ENTRIES SHOWN below:
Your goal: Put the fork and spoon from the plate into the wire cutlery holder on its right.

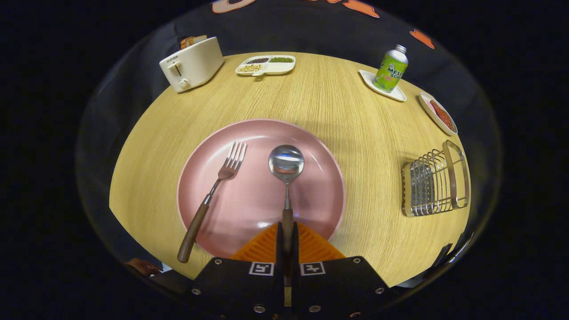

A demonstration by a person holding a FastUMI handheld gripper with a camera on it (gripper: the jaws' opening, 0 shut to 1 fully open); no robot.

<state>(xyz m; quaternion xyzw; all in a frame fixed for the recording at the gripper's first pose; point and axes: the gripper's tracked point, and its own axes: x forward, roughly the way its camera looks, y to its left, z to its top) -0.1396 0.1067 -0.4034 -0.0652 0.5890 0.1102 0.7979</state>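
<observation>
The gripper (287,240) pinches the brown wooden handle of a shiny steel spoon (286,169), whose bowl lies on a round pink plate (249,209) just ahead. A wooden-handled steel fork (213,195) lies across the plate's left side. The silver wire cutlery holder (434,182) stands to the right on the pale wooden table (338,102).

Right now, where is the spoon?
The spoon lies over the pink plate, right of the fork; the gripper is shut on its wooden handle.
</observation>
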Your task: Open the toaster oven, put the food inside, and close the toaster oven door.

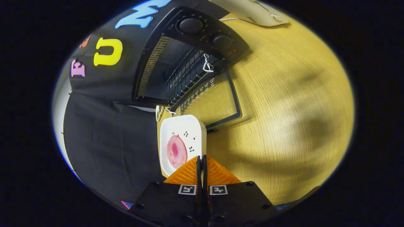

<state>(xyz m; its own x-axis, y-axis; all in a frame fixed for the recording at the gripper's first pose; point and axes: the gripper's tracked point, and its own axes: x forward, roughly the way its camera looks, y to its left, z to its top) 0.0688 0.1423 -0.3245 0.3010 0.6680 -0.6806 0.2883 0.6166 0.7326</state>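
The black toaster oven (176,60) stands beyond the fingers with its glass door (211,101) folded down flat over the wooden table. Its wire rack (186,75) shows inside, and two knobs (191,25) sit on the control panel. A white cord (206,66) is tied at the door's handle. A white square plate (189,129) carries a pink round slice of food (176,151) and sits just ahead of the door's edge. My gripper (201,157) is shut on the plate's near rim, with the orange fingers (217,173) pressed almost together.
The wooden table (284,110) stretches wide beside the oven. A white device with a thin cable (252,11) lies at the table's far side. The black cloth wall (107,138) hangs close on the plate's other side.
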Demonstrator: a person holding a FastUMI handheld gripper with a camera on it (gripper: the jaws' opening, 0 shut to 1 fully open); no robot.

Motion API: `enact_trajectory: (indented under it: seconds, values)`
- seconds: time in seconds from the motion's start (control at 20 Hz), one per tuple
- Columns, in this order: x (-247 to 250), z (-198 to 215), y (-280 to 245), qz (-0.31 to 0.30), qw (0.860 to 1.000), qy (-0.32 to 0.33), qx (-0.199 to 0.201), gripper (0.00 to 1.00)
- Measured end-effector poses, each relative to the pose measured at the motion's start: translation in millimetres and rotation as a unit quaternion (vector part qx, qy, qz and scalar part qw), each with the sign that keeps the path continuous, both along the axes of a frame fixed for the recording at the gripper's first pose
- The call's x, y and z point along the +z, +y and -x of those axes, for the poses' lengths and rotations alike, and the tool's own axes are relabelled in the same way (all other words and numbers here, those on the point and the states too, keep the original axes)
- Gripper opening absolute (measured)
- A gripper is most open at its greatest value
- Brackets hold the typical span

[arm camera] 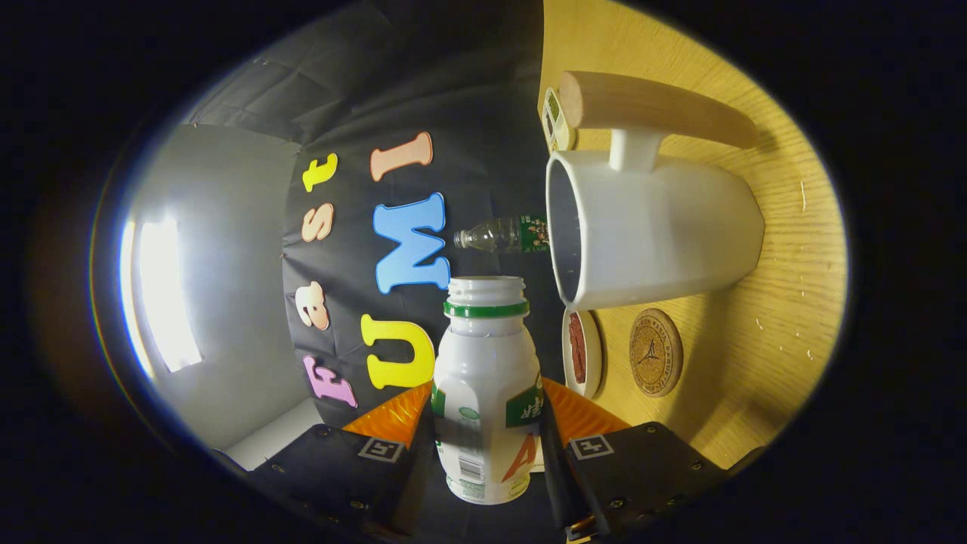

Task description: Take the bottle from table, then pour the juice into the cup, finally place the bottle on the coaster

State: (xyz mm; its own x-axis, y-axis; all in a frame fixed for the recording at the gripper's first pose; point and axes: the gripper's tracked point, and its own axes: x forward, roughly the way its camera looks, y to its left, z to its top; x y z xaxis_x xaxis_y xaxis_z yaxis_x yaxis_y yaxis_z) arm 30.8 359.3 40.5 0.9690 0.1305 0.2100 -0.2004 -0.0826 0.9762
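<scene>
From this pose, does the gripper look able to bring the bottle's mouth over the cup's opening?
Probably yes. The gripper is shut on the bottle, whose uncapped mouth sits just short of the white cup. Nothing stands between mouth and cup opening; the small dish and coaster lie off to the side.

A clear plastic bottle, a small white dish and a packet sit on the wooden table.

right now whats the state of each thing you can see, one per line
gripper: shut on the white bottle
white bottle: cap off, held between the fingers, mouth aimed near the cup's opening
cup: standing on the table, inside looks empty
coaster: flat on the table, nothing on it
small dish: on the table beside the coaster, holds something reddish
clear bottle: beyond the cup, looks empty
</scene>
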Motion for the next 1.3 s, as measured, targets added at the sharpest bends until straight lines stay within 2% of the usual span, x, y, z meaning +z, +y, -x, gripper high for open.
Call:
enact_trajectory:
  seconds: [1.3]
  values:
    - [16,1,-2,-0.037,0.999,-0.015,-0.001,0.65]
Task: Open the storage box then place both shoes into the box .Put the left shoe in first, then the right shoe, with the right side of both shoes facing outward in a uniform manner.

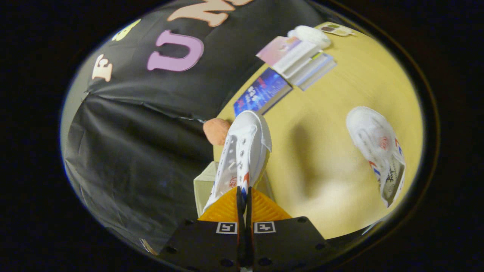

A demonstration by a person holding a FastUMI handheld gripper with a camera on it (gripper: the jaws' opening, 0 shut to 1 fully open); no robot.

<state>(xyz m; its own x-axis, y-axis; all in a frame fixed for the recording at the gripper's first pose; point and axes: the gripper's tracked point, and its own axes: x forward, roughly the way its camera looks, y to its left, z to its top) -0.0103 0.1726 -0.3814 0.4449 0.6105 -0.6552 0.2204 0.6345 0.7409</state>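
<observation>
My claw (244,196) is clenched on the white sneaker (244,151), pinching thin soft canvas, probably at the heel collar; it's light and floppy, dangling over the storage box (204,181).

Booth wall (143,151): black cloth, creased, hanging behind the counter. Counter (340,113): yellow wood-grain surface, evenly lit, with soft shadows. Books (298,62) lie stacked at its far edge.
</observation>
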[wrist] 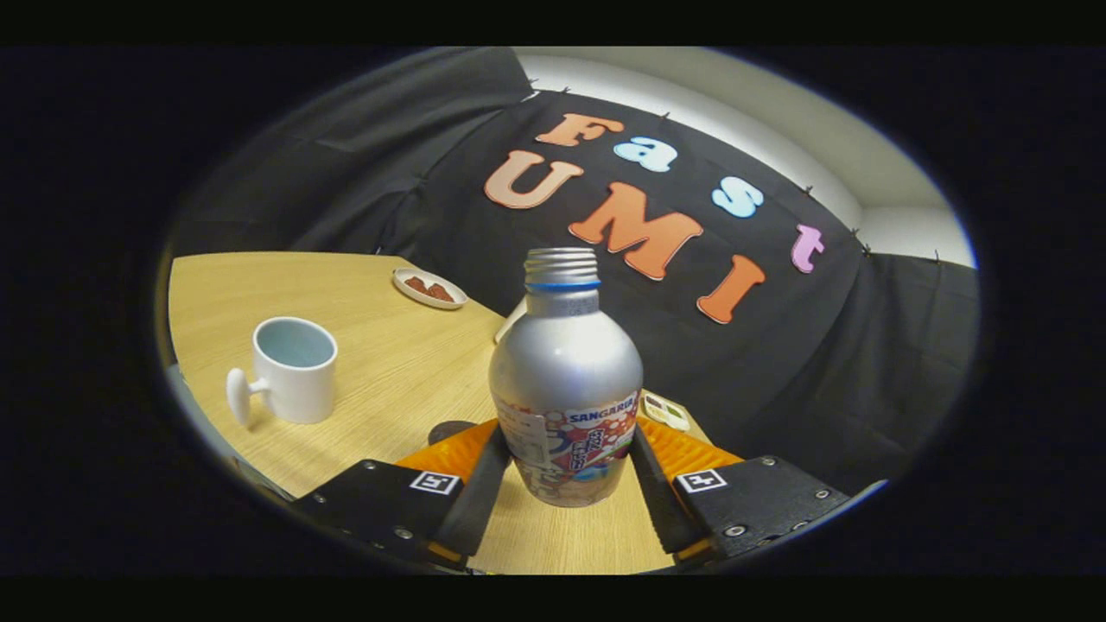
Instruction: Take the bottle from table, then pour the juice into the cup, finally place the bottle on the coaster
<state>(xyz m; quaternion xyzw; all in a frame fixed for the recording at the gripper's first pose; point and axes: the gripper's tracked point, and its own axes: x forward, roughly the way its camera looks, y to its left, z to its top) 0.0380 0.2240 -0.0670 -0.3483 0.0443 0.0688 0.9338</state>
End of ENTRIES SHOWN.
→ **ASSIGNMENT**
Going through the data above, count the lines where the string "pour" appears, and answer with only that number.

→ **ANSWER TO THE PROBLEM**
2